Set out the listing word for word. End with the line that contains "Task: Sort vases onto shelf".

Data below
>>>

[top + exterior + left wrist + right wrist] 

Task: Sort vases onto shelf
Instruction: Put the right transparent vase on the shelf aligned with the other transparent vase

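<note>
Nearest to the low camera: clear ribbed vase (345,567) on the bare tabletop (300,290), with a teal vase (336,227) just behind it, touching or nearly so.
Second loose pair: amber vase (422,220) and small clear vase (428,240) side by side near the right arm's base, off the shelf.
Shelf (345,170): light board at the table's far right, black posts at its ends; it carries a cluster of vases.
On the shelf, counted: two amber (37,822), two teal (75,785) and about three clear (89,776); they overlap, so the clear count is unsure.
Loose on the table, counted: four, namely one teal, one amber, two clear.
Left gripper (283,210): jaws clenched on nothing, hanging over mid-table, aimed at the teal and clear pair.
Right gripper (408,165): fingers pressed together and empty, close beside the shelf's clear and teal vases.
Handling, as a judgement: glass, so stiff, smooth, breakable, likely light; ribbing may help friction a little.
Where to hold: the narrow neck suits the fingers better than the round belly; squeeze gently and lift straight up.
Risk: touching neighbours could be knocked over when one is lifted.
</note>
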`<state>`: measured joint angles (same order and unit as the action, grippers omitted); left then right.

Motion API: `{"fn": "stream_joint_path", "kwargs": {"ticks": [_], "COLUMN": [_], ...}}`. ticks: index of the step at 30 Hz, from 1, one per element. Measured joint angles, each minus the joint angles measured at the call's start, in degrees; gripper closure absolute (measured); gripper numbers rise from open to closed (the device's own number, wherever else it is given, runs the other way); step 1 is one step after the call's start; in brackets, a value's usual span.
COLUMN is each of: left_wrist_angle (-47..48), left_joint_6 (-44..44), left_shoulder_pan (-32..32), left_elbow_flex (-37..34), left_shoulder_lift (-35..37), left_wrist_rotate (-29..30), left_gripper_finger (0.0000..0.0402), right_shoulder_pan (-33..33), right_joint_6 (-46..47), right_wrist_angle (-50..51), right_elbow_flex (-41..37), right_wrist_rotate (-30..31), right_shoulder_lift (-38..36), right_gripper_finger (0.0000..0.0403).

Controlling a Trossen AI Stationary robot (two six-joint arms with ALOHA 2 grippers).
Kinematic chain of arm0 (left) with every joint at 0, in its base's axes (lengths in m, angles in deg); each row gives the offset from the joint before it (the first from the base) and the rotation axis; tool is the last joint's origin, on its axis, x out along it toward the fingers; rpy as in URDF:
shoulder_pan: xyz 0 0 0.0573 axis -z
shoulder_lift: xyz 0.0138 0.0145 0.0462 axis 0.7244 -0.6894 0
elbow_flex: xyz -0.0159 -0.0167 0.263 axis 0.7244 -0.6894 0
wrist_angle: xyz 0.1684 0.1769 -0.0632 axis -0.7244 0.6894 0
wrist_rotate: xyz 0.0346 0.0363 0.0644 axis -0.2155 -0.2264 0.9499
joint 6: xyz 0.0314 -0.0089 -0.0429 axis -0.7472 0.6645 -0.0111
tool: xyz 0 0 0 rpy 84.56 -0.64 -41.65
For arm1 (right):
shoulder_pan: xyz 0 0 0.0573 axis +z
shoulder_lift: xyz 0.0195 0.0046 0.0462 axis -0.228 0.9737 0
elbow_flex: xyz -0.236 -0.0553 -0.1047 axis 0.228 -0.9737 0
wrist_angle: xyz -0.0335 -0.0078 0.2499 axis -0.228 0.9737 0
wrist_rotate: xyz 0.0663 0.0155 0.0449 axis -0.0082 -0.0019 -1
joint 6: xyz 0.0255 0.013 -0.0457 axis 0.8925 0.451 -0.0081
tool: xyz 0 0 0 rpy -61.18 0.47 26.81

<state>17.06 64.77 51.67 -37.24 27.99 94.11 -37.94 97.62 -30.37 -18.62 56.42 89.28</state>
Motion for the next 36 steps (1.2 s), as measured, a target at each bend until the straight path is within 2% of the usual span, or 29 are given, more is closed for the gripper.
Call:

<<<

Response area
[top + exterior + left wrist + right wrist] 

Task: Sort vases onto shelf

The generated output is now complete.